## EXERCISE DESCRIPTION
Scan the listing below for the word "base" and copy every line that has it.
------ COLLECTED DATA
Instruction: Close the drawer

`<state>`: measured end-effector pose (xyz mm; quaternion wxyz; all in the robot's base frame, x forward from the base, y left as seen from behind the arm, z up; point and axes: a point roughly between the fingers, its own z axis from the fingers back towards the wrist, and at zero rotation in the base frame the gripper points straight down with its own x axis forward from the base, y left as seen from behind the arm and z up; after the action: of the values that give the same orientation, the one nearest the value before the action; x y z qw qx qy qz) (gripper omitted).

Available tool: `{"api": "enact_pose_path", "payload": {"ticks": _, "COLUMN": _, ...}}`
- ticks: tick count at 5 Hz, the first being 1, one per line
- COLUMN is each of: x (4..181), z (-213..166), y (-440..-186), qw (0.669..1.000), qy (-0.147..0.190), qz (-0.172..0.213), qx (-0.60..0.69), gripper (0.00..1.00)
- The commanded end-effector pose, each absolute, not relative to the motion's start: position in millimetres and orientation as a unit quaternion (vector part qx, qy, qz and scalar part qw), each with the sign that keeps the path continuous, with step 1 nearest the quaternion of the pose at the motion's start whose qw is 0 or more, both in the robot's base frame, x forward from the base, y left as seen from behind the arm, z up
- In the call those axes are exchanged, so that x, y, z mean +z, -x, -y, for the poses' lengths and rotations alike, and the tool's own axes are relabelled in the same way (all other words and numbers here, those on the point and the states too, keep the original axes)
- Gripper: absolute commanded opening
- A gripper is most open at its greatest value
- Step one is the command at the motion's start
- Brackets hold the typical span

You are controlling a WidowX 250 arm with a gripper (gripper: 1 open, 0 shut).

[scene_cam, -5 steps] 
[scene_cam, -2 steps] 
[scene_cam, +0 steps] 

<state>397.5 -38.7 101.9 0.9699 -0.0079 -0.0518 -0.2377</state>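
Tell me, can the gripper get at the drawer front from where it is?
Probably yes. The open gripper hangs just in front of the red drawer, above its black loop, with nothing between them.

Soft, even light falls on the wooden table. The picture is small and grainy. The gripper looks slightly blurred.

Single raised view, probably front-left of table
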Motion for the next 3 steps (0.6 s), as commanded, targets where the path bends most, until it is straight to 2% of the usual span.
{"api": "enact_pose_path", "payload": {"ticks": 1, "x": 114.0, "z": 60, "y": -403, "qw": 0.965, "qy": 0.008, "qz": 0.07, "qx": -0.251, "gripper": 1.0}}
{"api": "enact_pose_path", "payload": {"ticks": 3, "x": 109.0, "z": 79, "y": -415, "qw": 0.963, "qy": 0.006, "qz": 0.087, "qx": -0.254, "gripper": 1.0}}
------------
## RESPONSE
`<state>`: measured end-effector pose (xyz mm; quaternion wxyz; all in the robot's base frame, x forward from the base, y left as seen from behind the arm, z up; point and axes: a point roughly between the fingers, its own z axis from the fingers back towards the wrist, and at zero rotation in the base frame the gripper points straight down with its own x axis forward from the base, y left as seen from behind the arm and z up; after the action: of the values that give the same orientation, the one nearest the value before the action; x y z qw qx qy qz) (gripper omitted).
- The commanded end-effector pose, each absolute, not relative to the motion's start: position in millimetres and orientation as a unit quaternion (vector part qx, qy, qz and scalar part qw), each with the sign that keeps the path continuous, with step 1 nearest the quaternion of the pose at the motion's start whose qw is 0 or more, both in the robot's base frame, x forward from the base, y left as seen from behind the arm, z up

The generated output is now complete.